Professor P was proper and kind. Always dressed in a bow tie, even if he was wearing pajamas. He had worked in academia for decades and retired only when he started hospice. He had multiple chronic illnesses that eventually took their toll. He had a conversation with his primary care physician about hospice and he decided it was time. Some of his specialists disagreed but he was very clear. It was his decision and it was his time. So it went.
The professor was married with two lovely children. They thought the world of him. The children had married and both had two children. They all lived within a two-block radius of each other. Tight knit family. They had seen Professor P battle his various ailments for years. They mostly, kind-of agreed with his decision to start hospice care. They definitely agreed with his decision to retire. Finally.
As a hospice nurse my weekly visits with the professor were longer than average. The care of Professor P was quite straight-forward. His goal was to be lucid for as long as possible but also to manage pain appropriately. For him an appropriate level of pain was less than 5 out of 10. A 4 was alright, a 5 made it too hard to concentrate and have conversations. We could work with that. He had very few questions for me.

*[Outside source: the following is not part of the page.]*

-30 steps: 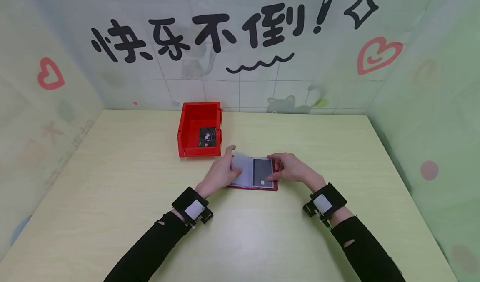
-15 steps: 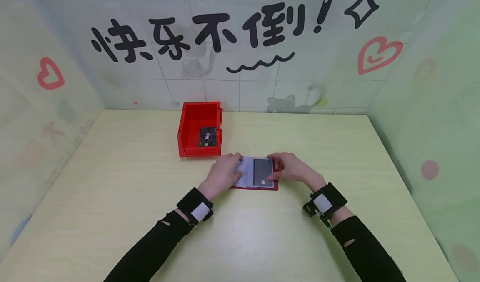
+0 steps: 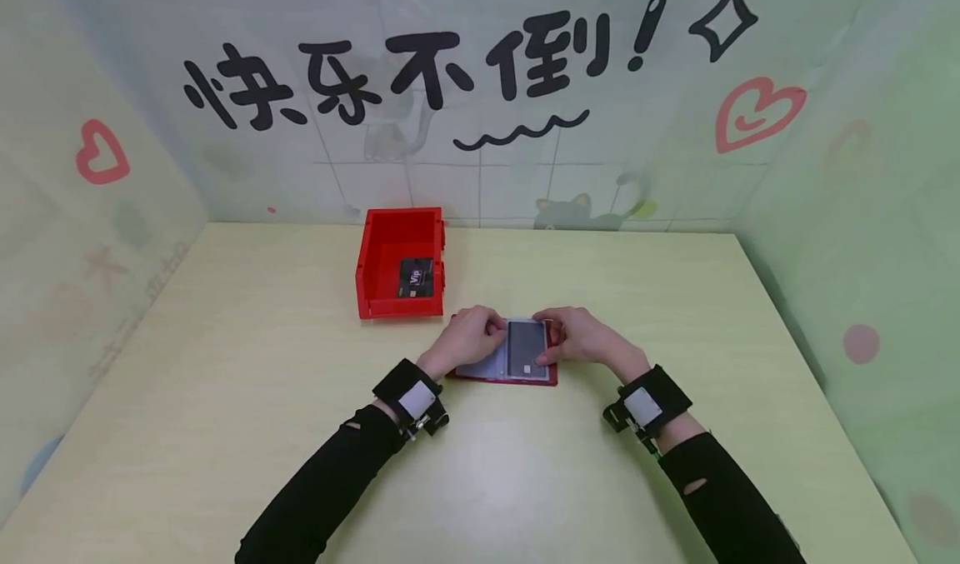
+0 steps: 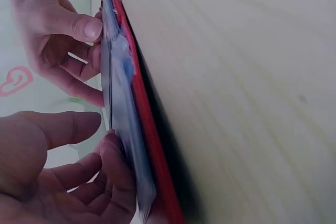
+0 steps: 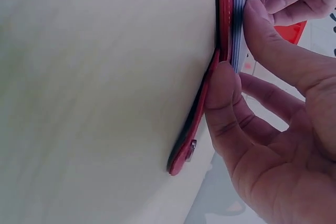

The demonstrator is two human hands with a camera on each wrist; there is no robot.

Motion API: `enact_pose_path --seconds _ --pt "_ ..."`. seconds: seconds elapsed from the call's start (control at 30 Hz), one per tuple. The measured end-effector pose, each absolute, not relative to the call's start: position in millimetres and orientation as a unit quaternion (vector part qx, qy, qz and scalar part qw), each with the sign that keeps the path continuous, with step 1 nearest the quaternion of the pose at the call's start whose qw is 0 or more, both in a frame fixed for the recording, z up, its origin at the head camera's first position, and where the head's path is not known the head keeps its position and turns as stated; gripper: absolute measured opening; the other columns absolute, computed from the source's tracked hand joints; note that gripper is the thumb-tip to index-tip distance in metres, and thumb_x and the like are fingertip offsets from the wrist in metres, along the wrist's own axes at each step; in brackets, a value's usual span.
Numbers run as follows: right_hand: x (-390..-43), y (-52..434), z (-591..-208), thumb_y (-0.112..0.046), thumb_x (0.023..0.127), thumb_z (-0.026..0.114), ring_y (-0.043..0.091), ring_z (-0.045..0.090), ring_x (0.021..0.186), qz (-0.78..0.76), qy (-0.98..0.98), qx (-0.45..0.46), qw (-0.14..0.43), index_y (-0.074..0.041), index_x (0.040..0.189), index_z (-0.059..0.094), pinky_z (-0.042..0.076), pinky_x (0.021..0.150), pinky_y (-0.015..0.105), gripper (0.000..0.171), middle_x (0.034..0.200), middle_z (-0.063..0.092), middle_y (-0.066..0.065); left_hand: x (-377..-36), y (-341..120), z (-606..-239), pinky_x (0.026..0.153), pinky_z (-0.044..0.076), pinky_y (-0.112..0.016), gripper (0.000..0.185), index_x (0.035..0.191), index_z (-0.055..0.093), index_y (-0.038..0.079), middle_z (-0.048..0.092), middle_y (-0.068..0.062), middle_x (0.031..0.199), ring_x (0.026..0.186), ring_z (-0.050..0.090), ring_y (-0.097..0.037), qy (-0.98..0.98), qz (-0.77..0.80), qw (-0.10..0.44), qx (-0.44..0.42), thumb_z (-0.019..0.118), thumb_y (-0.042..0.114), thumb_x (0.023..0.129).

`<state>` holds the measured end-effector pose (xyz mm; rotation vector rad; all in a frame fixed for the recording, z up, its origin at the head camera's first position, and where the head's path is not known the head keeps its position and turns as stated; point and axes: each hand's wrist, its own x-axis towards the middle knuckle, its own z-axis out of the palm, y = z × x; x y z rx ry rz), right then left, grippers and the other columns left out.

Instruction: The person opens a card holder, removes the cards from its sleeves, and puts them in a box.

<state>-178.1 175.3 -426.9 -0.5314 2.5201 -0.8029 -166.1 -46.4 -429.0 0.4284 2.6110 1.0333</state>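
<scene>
**Both hands on open card holder, flat on table**

Red card holder (image 3: 504, 362) lies open on the table (image 3: 525, 481), directly between the two hands. Left hand (image 3: 467, 341) has fingers curled over the clear sleeve pages (image 4: 122, 129) on its side, pinching a page edge. Right hand (image 3: 581, 336) pinches the holder's right edge, thumb on top of the sleeves, fingers under the cover flap (image 5: 195, 129).

Handling, my read: light, thin, floppy. The plastic sleeves look slick and flex easily; the cover is stiffer. Best grip is at the outer cover edges or the spine, not the loose pages.

Orientation: open face up, spine running away from the person, long axis of the spread left-right between the hands. Dark card (image 3: 526, 349) sits in the right-side sleeve.

Red bin (image 3: 386, 239) beyond the left hand holds a black card (image 3: 416, 279).
</scene>
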Motion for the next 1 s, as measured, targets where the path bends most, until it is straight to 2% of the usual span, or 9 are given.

His family, his lovely devoted family, had many questions. Every visit. And they were always the same questions. I would meet with the professor and they would watch quietly. He was comfortable having them in the room when I visited. Then they would escort me into the living room, away from the professor, and the questions would begin.
Is he dying? Is he dying right now? How do you know? If he is not dying then what do we need to look for? What will happen first? What if that does not happen first? What if it starts and you’re not here? What if it happens really fast? What if the process is really slow? How do we know when he’s dying?
Every visit we would go through the same series of questions. We would sit and talk through each question. And the questions, the first time, were actual questions, because so much of death and dying is not discussed anymore and when it happens it feels foreign and unknown. But as we got into this rhythm of visits, the questions seemed to became a form of security for them. This family was very learned. Professor P was not the only professor in the family. And knowledge was security.
But that’s the thing with death and dying. This type of knowledge is a mixture of facts with a lot of maybe-this-could-happen-this-way or maybe another way. Every person, every death, every passing, they are all different, just like the person who is dying. And this is what I told them each time as I answered their questions.
This is why we went through the questions every time. Knowledge would never be enough because there is a time when I believe blind trust or faith is needed. Belief. Belief that this process is what it should be.
I could try to know everything I could possibly know about death but that will not, never-ever allow me to ever control or predict or prepare for the actual process of dying. (And despite trying, I would never be able to know everything. Ever.) And this may have been the hardest part for this loving and learned family – this was something that could not be learned without living it.